In another study, Sriram and his students sought to understand how the human brain distinguishes between two speakers in a conversation based just on the sound of their voices. Participants were asked to press a button whenever they noticed that the speaker changed during a recorded dialogue. The study yielded intriguing findings, one of which was the role of language familiarity in detecting speaker changes. “If the language of the conversation is unknown to the listener, then the listener is found to detect the speaker change much quickly,” explains Sriram. “[This is because] the brain in such cases does not attempt to understand what is being said but rather focuses on the tone and voice of the speaker.” Such findings could prove instrumental in improving the efficiency of cognitive and neural hearing aids.

PhD student in the LEAP lab analysing cough and speech signals from Coswara dataset (Photo courtesy: Sriram Ganapathy)

Recently, when Sriram decided to take a sabbatical at Google DeepMind, Bangalore, he was thrown head first into the world of large language models (LLMs). He began there in October 2022 – shortly before OpenAI released ChatGPT. He got to learn a great deal about how LLMs are developed, evaluated, and used as research tools. The launch of ChatGPT, he says, drastically reshaped Google’s research landscape. He, too, reoriented his lab’s focus toward practical challenges that involve deploying LLMs for speech and emotion recognition.

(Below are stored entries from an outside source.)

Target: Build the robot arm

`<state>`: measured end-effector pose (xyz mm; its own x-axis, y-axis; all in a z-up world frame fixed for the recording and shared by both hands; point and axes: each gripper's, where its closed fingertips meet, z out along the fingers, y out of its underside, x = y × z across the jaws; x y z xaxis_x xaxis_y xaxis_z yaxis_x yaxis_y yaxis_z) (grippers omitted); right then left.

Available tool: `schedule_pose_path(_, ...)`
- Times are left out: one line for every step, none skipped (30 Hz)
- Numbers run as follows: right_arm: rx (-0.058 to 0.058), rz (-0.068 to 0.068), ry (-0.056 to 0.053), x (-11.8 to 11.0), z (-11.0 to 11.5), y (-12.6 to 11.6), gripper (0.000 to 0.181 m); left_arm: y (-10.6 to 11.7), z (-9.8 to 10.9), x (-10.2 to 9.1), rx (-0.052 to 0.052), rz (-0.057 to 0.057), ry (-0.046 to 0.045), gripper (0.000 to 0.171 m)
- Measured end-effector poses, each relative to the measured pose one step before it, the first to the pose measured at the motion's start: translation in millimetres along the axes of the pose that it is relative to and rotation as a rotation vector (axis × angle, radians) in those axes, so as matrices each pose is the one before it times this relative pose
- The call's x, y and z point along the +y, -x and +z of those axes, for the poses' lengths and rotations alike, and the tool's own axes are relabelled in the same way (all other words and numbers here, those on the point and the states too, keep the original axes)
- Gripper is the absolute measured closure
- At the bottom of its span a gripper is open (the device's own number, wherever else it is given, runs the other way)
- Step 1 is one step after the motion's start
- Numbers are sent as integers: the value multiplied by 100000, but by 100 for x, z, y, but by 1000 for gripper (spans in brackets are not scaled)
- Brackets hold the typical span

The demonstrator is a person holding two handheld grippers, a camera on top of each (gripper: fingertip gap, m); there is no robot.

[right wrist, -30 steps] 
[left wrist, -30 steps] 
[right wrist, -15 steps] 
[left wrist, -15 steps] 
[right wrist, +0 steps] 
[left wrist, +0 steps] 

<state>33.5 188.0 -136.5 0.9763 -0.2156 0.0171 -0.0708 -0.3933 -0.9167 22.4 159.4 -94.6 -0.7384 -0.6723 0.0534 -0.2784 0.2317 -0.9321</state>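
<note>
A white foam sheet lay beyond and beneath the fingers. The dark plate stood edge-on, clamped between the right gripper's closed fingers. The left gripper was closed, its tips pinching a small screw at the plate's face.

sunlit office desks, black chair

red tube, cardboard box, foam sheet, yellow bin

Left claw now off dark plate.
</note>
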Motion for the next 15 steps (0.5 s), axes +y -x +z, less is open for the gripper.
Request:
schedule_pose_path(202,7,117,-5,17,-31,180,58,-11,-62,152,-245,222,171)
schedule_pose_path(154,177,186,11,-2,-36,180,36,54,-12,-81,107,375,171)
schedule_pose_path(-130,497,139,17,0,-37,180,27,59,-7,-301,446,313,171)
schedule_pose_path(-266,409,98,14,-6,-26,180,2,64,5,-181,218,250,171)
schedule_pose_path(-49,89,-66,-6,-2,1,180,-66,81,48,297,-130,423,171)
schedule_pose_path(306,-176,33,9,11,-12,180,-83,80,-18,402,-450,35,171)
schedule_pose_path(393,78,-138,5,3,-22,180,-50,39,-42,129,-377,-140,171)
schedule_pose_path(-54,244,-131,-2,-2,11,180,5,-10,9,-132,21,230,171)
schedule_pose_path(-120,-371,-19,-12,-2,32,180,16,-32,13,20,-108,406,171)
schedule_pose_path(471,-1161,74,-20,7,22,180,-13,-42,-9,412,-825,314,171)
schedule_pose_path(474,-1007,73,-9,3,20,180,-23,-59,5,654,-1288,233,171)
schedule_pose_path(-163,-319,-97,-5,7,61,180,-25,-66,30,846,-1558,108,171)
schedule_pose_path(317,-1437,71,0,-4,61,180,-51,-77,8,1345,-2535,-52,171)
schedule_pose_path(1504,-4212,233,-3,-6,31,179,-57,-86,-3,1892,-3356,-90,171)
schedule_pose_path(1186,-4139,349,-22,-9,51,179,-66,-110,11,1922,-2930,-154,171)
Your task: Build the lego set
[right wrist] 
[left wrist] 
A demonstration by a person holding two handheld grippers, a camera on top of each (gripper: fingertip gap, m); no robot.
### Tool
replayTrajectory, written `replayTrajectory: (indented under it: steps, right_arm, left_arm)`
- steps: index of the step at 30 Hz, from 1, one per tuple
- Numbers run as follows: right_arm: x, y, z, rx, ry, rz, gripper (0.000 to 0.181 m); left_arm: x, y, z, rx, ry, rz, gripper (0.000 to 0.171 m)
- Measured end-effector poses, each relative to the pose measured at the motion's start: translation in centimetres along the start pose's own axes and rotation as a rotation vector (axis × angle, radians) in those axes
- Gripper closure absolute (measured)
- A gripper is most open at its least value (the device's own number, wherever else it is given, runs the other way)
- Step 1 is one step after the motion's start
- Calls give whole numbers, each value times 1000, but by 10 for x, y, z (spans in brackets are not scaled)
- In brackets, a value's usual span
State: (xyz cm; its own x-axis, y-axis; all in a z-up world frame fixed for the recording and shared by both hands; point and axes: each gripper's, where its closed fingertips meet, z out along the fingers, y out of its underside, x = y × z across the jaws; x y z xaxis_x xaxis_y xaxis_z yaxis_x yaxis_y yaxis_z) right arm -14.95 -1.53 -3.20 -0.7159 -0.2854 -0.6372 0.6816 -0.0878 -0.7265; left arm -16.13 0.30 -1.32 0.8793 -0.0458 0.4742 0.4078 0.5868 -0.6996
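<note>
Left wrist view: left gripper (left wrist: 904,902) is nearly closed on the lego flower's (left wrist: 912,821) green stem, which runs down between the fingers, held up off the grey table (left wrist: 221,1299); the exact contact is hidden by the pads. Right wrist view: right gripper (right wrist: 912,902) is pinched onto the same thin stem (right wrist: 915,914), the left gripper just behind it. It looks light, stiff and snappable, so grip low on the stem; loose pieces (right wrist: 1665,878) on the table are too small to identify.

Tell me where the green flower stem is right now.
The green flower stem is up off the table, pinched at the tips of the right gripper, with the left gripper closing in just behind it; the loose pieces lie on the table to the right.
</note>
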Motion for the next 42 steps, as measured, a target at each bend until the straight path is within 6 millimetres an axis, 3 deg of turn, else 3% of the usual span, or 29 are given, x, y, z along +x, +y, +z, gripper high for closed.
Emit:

After returning from his sabbatical, Sriram’s lab began testing how well LLMs can recognise human emotions. Traditional LLMs, he noted, often struggle to interpret emotion from speech. Recently, the team participated in a challenge hosted at INTERSPEECH 2025, a prestigious AI/ML conference, which invited submissions of emotion-recognition models. Unfortunately, their model was still in training when the challenge closed. “Although we were 12 hours late, the organisers agreed to let us submit our results, and officially we finished fourth on the leaderboard,” Sriram says. “But unofficially, we were informed that our algorithm had scored the most points and would have been on top of the leaderboard, if we had been on time.”

Modern LLMs also suffer from hallucinations – generating one incorrect fact for every four or five correct ones. This poses serious problems when AI is used for decision-making in sectors like finance – approving loans or adjusting interest rates, for instance. Sriram’s lab is now also working on addressing these reliability issues.

Beyond these efforts, Sriram’s group was instrumental in developing Coswara, an app designed to detect signs of COVID-19 from the vocal sounds of infected individuals, like coughing. The underlying model, first developed in 2020, was trained on audio samples collected from people across different regions of India. Sriram shares that there were discussions with the Indian Council of Medical Research (ICMR) to extend the work into a national-level study – including variables like gender-specificity and co-morbidities – but the plans were eventually shelved, and the team instead published their results last year.

Sriram Ganapathy with some of his students during a hike in Himachal Pradesh (Photo courtesy: Sriram Ganapathy)

When not in the lab, Sriram’s lab members enjoy group activities, such as weekly marathons across campus or hikes in the outskirts of Bangalore. As for advice to the next generation of students, Sriram quips, “If you wish to work on LLMs, a deep foundation of the fundamentals is preferred over a shallow understanding of a large number of topics, because the LLM itself is better than humans at doing the tasks requiring shallow understanding.”